Now, on the platform, with the businessman turned-tail, the attendant took note of me writing.  People often do.  And, they become self-conscious, concerned that I write about them.  This one, the attendant, is making out that he hasn’t noticed me as he does.  It’s normal behaviour: this pretense of I am not thinking of you; therefore, you do not exist

He takes a wide, arching path around me, craning his neck to determine what I’m doing.  I pretend not to notice.  But, as he swings around behind my left shoulder, I turn to stare into his eyes.  He is easy on the eyes, a handsome mid-twenty something.  The look forces a confession from him.     — “Oh, it’s a postcard.” he says without a measure of surprise.     — “Does that matter!” I demand.  “What,” I ask more playfully, “might it have been?”  He holds his distance, like a man who finds himself in the lion’s enclosure at the zoo.     — “I thought you were National Rail.  . . . I mean,” he catches himself, “I thought you were an under-cover security agent.” 

The strain he was under couldn’t have made him more vulnerable.  My inner lion pulsed.     — “And, you’ve come to blow my cover, have you?”  He has no answer.  He backs away, as you might from a lion, believing that slow, measured steps might mesmerize the beast into inaction.  And, I turn my attention back to the card, running off to post it before the train arrives.

------------------------------------------------------------
Pay a man attention, and he can be yours!
------------------------------------------------------------

On return to my stand on the platform, there is the attendant.  He’s watching everyone, having released his inner hawk.  Among his jobs is looking out for would-be jumpers.  Suicide by train is a bit too common.  He is also responsible for ‘releasing’ the train.  Most attendants will release a train and walk on to the next train’s platform.  Now seated inside, I sense that this one might be different.  At the sound of his whistle, a precursor to release, I down my pen, turn to look across the carriage, and stare out the window.  I’ll have a final glimpse of him, to see if his curiosity turns him one last time.

The train pulled slowly forward.  The fluid landscape of the station outside drew the figure of the platform attendant into view.  Arms crossed.  Less than a few inches from the glass.  Staring in at the caged lion, as if he were a falconer’s hawk looking on a kitten.

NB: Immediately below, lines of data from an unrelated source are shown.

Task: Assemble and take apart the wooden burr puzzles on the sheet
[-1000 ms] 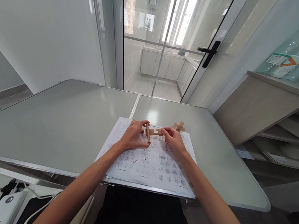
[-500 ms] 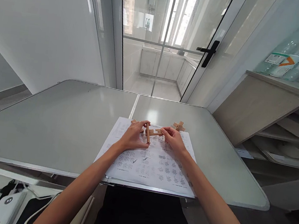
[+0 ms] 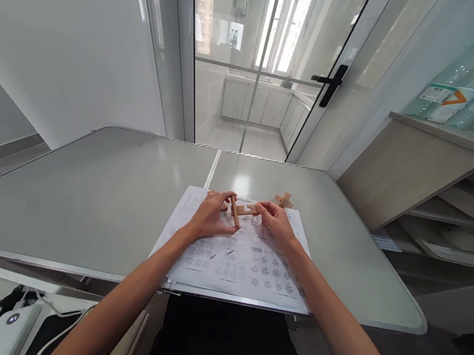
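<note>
A printed sheet (image 3: 247, 271) of small diagrams lies on the pale grey bench (image 3: 88, 194), under and nearer than the left hand (image 3: 209, 217) and right hand (image 3: 277, 224). Just beyond the right hand sits a small wooden cross (image 3: 284, 200). Far past both hands stands a glass door (image 3: 260, 59) with a black handle (image 3: 330, 82). Well to the right of the right hand, clear bottles (image 3: 467, 96) top a wooden shelf unit (image 3: 415, 165). Low to the left of the left hand, beneath the bench edge, is a white device (image 3: 13, 326) with cables.

Notched bar (image 3: 245, 208) ends behind fingers (image 3: 262, 207)
</note>
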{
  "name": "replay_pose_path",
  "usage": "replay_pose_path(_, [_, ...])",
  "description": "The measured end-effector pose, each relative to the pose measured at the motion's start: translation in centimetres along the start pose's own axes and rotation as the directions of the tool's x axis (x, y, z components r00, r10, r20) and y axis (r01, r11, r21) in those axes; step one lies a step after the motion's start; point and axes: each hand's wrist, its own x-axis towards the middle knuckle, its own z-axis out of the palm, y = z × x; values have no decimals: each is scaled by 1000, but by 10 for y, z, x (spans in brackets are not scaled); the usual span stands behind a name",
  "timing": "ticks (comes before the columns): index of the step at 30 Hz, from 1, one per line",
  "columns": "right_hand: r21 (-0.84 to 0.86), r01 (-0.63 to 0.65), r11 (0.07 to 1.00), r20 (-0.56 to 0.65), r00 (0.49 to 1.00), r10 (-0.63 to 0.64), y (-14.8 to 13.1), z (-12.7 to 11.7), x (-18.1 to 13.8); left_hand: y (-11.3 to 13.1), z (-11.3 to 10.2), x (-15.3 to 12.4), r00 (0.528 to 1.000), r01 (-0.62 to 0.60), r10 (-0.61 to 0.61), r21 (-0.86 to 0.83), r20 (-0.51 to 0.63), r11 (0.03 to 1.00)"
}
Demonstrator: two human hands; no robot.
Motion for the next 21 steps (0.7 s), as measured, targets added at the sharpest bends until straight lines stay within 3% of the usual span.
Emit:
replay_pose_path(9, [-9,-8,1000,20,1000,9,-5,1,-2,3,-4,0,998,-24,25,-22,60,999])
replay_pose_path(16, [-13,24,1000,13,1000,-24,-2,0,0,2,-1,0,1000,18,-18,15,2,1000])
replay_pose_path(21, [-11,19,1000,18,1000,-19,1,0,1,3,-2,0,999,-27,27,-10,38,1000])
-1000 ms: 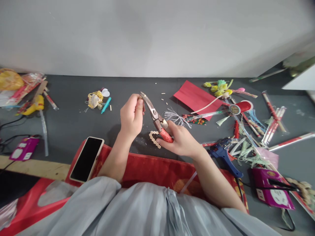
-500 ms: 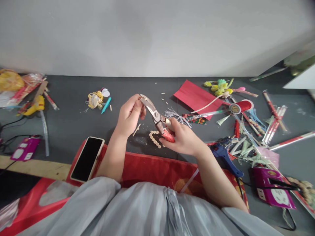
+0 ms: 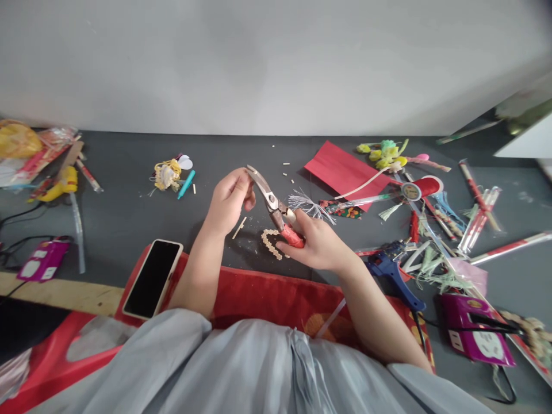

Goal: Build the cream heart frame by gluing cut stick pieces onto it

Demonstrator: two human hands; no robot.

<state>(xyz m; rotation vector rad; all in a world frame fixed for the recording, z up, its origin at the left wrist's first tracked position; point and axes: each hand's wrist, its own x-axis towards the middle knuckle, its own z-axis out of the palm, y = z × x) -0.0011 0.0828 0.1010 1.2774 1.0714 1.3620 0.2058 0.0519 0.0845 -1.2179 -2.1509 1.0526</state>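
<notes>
My right hand (image 3: 317, 238) is wrapped round the red-taped handles of pruning shears (image 3: 271, 200). Their curved metal blades point up and left, with the tips at the fingers of my left hand (image 3: 228, 198). Those left fingers are pinched together; whatever is between them is too small or hidden to make out. Below the shears, a curved piece made of small pale bits (image 3: 271, 246) lies on the dark table, partly covered by my right hand. A thin pale stick (image 3: 239, 227) rests to its left, among crumbs.
A phone (image 3: 153, 279) lies at left on red cloth. Beyond my hands are a teal marker (image 3: 186, 184) and red paper (image 3: 345, 172). At right lie a thread spool (image 3: 422, 187), a blue glue gun (image 3: 394, 276) and a purple power box (image 3: 476, 330); a yellow glue gun (image 3: 62, 184) is far left.
My right hand and the shears have shifted very slightly left, and the handles look a little closer together. The left hand stays pinched near the blade tips.
</notes>
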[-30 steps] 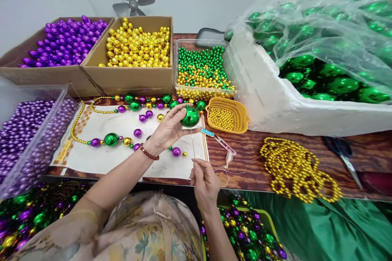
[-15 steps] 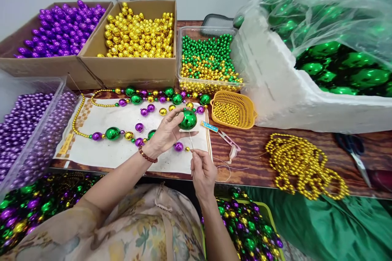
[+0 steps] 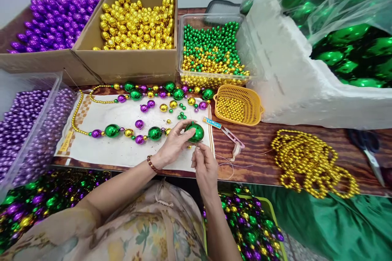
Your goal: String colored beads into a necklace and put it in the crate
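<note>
My left hand (image 3: 173, 144) grips a large shiny green ball (image 3: 195, 132) between fingers and thumb, low over the white cloth (image 3: 101, 147). Just below the ball, my right hand (image 3: 204, 165) is pinched closed on a thin needle or thread that I can barely see. A partly strung necklace (image 3: 131, 132) of gold, purple and green beads lies in a loop on the cloth to the left. Several loose purple, gold and small green beads (image 3: 171, 108) lie above my hands.
Cardboard boxes of purple (image 3: 49, 20) and gold balls (image 3: 134, 18) stand at the back, beside a clear tub of green and gold beads (image 3: 211, 53). A yellow basket (image 3: 239, 106), thread snips (image 3: 228, 134), a gold bead pile (image 3: 312, 163), scissors (image 3: 367, 147) and a bag of green balls (image 3: 337, 45) lie right.
The green ball came down from mid-air to just above the cloth. My right hand rose toward it, and the gap between the hands closed. The view tilted down.
</note>
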`<state>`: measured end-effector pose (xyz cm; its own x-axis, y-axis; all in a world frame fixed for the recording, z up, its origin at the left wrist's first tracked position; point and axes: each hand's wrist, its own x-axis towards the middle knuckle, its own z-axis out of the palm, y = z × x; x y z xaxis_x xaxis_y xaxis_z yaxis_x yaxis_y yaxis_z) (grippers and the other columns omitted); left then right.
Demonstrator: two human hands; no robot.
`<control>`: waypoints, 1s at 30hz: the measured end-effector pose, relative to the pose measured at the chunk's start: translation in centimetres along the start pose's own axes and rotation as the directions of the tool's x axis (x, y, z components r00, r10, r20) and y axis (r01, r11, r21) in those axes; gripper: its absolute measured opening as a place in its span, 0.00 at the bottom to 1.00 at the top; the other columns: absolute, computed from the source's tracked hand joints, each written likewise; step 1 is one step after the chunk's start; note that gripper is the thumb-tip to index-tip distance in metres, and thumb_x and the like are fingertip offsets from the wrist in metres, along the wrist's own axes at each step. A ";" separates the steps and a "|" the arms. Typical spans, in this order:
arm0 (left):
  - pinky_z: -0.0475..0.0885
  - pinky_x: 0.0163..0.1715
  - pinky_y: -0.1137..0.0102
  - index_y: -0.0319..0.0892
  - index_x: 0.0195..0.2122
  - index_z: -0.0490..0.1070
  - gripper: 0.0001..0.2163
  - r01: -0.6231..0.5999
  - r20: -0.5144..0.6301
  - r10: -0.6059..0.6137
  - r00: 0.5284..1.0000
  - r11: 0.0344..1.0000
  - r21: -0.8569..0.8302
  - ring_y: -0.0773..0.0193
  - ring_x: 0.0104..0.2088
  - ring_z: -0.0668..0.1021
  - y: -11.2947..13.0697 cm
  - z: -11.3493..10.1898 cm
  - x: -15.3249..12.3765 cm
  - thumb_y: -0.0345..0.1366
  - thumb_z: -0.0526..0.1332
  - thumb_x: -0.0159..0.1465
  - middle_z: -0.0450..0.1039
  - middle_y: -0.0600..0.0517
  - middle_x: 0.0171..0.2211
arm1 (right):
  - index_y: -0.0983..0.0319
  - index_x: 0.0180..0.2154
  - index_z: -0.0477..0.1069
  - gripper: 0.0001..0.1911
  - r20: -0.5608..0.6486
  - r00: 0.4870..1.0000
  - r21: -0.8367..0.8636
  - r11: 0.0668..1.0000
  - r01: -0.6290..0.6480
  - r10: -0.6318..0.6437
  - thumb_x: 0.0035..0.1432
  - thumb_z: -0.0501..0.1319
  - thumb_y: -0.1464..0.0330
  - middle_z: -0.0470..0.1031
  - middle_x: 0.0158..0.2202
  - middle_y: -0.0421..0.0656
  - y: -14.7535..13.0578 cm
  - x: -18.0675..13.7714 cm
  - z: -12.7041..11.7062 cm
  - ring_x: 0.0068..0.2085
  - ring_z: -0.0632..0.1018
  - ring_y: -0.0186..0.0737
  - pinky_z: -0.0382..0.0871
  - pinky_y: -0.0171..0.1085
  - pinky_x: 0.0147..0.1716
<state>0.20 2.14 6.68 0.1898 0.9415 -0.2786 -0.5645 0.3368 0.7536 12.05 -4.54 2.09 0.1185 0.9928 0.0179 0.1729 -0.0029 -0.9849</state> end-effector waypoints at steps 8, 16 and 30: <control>0.71 0.46 0.66 0.42 0.52 0.72 0.18 -0.099 0.170 0.006 0.985 0.830 0.548 0.62 0.45 0.75 -2.9 -0.6 1.0 0.44 0.66 0.64 0.72 0.46 0.50 | 0.62 0.34 0.72 0.17 -0.087 0.939 0.321 0.902 -0.289 0.332 0.55 0.68 0.55 0.79 0.28 0.44 2.3 -0.7 -2.4 0.22 0.76 0.36 0.67 0.33 0.22; 0.68 0.47 0.62 0.41 0.50 0.73 0.12 -0.357 0.383 0.086 0.920 -0.221 0.907 0.54 0.47 0.74 0.1 -0.9 10.6 0.33 0.52 0.72 0.72 0.43 0.47 | 0.64 0.30 0.77 0.18 -0.186 0.856 0.529 0.783 -0.327 0.483 0.41 0.75 0.58 0.75 0.22 0.40 4.0 0.8 -3.1 0.20 0.70 0.32 0.59 0.30 0.17; 0.72 0.45 0.63 0.40 0.42 0.74 0.05 -0.211 0.244 0.012 0.970 0.539 0.815 0.61 0.40 0.78 1.5 -1.3 12.5 0.30 0.60 0.66 0.76 0.47 0.40 | 0.63 0.28 0.77 0.14 -0.305 0.852 0.537 0.816 -0.214 0.425 0.44 0.72 0.61 0.70 0.20 0.38 3.6 0.6 -3.0 0.20 0.68 0.31 0.57 0.30 0.17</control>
<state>0.69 14.40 3.56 0.3732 0.9204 -0.1164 0.3102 -0.0056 0.9507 15.72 -4.36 -0.97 0.4727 0.8085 -0.3504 -0.4096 -0.1505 -0.8998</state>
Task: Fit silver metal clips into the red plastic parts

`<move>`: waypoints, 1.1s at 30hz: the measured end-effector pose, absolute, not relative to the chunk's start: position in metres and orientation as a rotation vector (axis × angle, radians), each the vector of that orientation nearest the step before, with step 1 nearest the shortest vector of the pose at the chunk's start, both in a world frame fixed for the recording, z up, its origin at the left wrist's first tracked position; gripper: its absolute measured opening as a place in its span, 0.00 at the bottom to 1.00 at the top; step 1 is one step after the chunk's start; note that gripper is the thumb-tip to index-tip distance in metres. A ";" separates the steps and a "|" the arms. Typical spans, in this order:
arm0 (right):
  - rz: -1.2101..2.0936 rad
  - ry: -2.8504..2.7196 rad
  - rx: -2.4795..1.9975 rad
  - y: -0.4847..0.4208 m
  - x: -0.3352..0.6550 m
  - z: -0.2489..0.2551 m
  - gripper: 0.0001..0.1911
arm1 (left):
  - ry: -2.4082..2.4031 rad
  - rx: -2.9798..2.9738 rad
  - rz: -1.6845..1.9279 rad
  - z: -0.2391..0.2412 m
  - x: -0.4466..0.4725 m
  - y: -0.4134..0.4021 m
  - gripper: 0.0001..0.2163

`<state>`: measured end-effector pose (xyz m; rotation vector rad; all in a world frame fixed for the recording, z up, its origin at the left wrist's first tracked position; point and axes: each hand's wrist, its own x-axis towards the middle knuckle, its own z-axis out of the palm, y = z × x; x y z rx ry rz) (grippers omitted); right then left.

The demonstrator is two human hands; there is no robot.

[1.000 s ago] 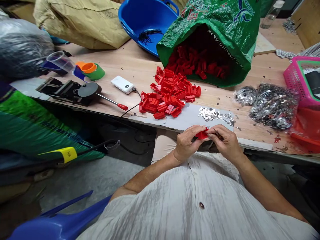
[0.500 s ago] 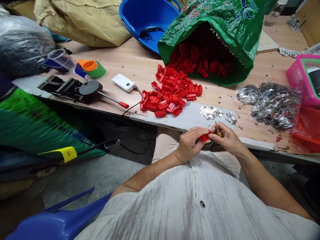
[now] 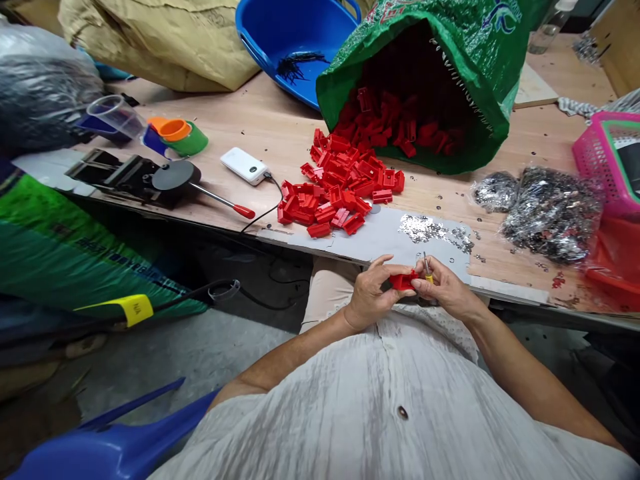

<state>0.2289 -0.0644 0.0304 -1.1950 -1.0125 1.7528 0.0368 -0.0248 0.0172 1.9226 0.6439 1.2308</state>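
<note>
Between thumb and fingers, my left hand [image 3: 371,293] grips a small red plastic housing [image 3: 401,281] with its hollow side partly showing. My right hand [image 3: 447,288] is closed around a small tool with a yellow handle [image 3: 429,275] and a thin metal shaft pointing up; its exact kind is hard to make out. The right thumb touches the right end of the red housing. Both hands are close together over my lap at the table's front edge. Beyond them lie a heap of red plastic housings [image 3: 333,190] and a scatter of small shiny metal pieces [image 3: 425,228] on grey board.
A green woven sack [image 3: 487,87] spills more red housings. Behind stands a blue basin [image 3: 250,33] with dark thin pieces. Left are a power bank [image 3: 244,165] with cable and a lever device [image 3: 173,177]. Bags of metal parts [image 3: 550,213] and a pink basket [image 3: 595,147] are right.
The red housing has turned so its hollow side shows more, and has shifted slightly left. My left index finger has lifted, and the right hand with the tool has moved slightly left.
</note>
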 end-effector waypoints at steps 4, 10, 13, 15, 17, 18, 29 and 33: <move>1.785 -0.993 -1.135 -0.064 0.225 0.029 0.21 | 0.607 1.766 1.117 0.019 0.030 -0.020 0.16; 1.885 -1.056 -1.059 -0.056 0.217 0.035 0.20 | 0.536 1.212 0.999 0.013 0.023 -0.012 0.18; 1.724 -1.349 -1.193 -0.036 0.221 0.040 0.19 | 0.564 0.958 1.009 0.008 0.022 -0.009 0.19; 1.310 -1.588 -1.436 -0.017 0.227 0.040 0.14 | 0.608 0.852 1.061 0.006 0.021 -0.007 0.19; 0.815 -1.789 -1.701 0.005 0.234 0.037 0.08 | 0.665 0.809 1.122 0.006 0.019 -0.004 0.19; 0.649 -1.870 -1.783 0.015 0.236 0.035 0.07 | 0.691 0.812 1.150 0.006 0.018 -0.003 0.18; 0.390 -2.201 -2.018 0.066 0.232 0.034 0.04 | 0.829 0.921 1.178 0.015 0.009 0.004 0.18; 0.482 -2.078 -1.906 0.065 0.232 0.039 0.02 | 0.868 0.953 1.189 0.013 0.010 0.006 0.18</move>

The National Rail’s inspector turns his attention to the young man in a corner of the carriage.  Conspicuous in his discomfort seated across from a beautiful young woman, the young man pulls at his t-shirt.  Crosses his arms in an attempt to hide a burgeoning tummy.     — “Gerbil,” I think.  “Gerbil. Hawk. Lion.”


  

Incidentally, on the 16:14 train home out of London, Kings Cross, I sat opposite a National Rail inspector in the far back corner of the train's first carriage.  In a small black notebook, in which was printed a rail map, he noted conditions within and outside the carriage at various way-points along the line.  When he thought that no one was looking, he unfastened his belt and slid his trouser button from its hole.